Introduction

Welcome

Backup is the easiest and most flexible backup, archive and rotate tool. It’s a beginning-to-end solution for scheduled backups in a clean ruby package that is simple use and powerful when customized. Backup allows you to specify each of the following options:

  • what is being archived (files, folders, arbitrary scripts)
  • how it’s being archived (tar gzip, bz2)
  • where the archive is going (multiple backup servers? easy)
  • how the archive is going to get there (scp, ftp, mv)
  • where is will be stored when it gets there
  • how it’s going to be rotated when it gets there (grandfather-father-son, etc)
  • how often will this process happen (customizable cycles)
  • what happens to the working copy after the process (recreate files, folders etc. restart daemons)

Backup is a collection of scripts that is complete enough to save you time, but flexible enough to work with any situation. This is an early version of Backup.

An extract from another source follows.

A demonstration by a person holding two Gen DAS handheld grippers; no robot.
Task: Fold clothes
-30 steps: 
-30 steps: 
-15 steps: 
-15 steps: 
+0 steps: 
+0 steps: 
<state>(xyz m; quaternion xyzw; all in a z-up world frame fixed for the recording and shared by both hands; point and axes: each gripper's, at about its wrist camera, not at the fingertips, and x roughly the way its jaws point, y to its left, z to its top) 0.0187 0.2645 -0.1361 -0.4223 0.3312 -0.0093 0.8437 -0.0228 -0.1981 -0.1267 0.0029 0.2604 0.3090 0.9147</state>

Please feel free to ask questions on how to use Backup or post suggestions for this manual in the mailing lists

Housekeeping

Prerequisites

Backup makes the following assumptions about your machines:

  • server and client understand POSIX commmands
  • passwords and paths are the same on each backup server

Backup depends on the following libraries:

These are listed as dependencies in the gem file so you should be prompted to install them when you install Backup.

Using RubyGems

If you have RubyGems installed, installing Backup is simple:

sudo gem install backupgem

Using svn

If you prefer, you can checkout backupgem from the RubyForge Repository. Feel free to browse the releases or trunk here.

svn checkout svn+ssh://rubyforge.org/var/svn/backupgem

License Information

Backup is made available under either the BSD license, or the same license Ruby (which, by extension, also allows the GPL as a permissable license as well). You can view the full text of any of these licenses in the doc subdirectory of the Backup distrubtion. The texts of the BSD and GPL licenses are also available online: BSD and GPL.

If you desire permission to use either Backup in a manner incompatible with these licenses, please contact the copyright holder Nate Murray in order to negotiate a more compatible license.

Support

Mailing lists, bug trackers, feature requests, and public forums are all available courtesty of RubyForge at the BackupGem project page.

Mailing Lists

List Name   Desc.
backupgem-users subscribe / unsubscribe The BackupGem users list is devoted to the discussion of and questions about the usage of Backup. If you can’t quite figure out how to get a feature of Backup to work, this is the list you would go to in order to ask your questions.
backupgem-devel subscribe / unsubscribe The Backup developers list is devoted to the discussion of Backup’s implementation. If you have created a patch that you would like to discuss, or if you would like to discuss a new feature, this is the list for you.

About the Author

Backup was written by Nate Murray.

Nate currently works at an internet retailer in Southern California. Feel free to send him compliments, money, praise, or new feature patches. You can also send questions and suggestions. However, for bug reports and general feature requests, please use the trackers on the BackupGem project page.

Special Thanks

Special thanks to:

  • Matt Pulver for help with various technical problems and ideas.
  • Jamis Buck for writing Capistrano. Capistrano provided the inspiration and some code for this work. Additionally, the Net::SSH manual provided partial inspiration for this manual.
  • Matthew Lipper for writing the Runt Ruby Temporal Expressions Library
  • why the lucky stiff for inspiration and some of the code to generate this manual.

How Backup Works

A Typical Backup

A typical backup has the following sequence:

  • content
  • compress
  • encrypt
  • deliver
  • rotate
  • cleanup

This order is the default, however, like most things it is customizable. Think of it like a pipline: the input of each step is the output of the last step. Each of these things are specified in a recipe file which is describe below.

CLI

  Usage: ./backup [options]
  Recipe Options -----------------------
      -r, --recipe RECIPE              A recipe file to load.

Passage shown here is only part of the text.